The outermost layer of the GRF is the conditioning ensemble which builds 
and groups sharpening ensembles. Its role is to finally build a robust model by 
joining a lot of accurate models for which one does not know which are overfitted 
and which are not. It is trivial to show that this can be achieved even with a 
very small fraction of meaningful models, provided that sharpening ensembles 
will not be correlated; to this end the conditioning ensemble usually involves 
some permutation strategy. 

Moreover, conditioning ensemble can be expanded to provide a generalisation 
of some of the additional features of Random Forest, like internal error approx¬ 
imation, object-object dissimilarity measure or feature importance. It is also a 
good place to implement parallel computing capabilities. 

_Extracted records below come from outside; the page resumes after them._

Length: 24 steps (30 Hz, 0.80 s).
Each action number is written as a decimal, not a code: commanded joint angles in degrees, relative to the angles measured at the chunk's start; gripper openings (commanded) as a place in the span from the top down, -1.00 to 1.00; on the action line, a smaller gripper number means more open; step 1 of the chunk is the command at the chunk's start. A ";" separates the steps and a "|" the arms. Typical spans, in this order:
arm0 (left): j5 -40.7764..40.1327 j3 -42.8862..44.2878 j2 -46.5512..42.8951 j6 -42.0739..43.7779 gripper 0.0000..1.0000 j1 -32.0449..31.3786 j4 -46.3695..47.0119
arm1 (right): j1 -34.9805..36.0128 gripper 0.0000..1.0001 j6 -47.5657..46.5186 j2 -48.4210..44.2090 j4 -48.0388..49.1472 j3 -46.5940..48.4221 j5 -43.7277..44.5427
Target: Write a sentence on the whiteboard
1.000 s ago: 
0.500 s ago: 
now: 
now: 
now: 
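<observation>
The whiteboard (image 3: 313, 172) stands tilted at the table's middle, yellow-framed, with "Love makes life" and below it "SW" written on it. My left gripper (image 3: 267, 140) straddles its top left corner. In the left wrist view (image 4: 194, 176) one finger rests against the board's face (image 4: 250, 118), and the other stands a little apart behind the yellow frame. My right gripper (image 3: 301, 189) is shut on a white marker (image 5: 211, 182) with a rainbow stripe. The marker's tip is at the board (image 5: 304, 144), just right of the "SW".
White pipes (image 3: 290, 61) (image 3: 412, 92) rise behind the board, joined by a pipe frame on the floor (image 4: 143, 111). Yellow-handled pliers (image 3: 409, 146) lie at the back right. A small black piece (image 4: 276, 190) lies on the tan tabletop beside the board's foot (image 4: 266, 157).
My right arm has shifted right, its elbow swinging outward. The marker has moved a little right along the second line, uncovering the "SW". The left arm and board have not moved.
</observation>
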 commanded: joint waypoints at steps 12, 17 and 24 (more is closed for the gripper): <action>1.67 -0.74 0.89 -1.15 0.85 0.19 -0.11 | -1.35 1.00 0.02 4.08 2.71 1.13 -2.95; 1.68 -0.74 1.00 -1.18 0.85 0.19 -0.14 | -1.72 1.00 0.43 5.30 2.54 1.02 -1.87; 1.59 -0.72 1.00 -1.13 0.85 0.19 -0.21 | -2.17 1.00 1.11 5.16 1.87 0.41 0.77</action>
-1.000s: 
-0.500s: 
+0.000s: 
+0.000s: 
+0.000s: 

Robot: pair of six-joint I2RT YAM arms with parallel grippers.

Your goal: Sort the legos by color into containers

Fig. 1. Structure of a Generalised Random Forest, a) pivots, b) sharpening ensemble, 
c) conditioning ensemble. X and Y denote, respectively, predictor and decision part of 
the information system. 


3 Pivot models 

Pivot models are the only part of the GRF structure that has a direct contact 
with predictors of an information system, thus it is a place for modifying the 
interface with the data structure. The form of an output of a pivot classifier and 
the algorithm which is used to train it is naturally enforced by a form of the 
sharpening ensemble; most often pivot forms an embranchment in some kind 
of a decision tree, thus shall return a direction in which certain object should 
descent within the tree. As the trees are most often binary, this gives us two 
options, which we will later in the paper call R (for right) and L (for left).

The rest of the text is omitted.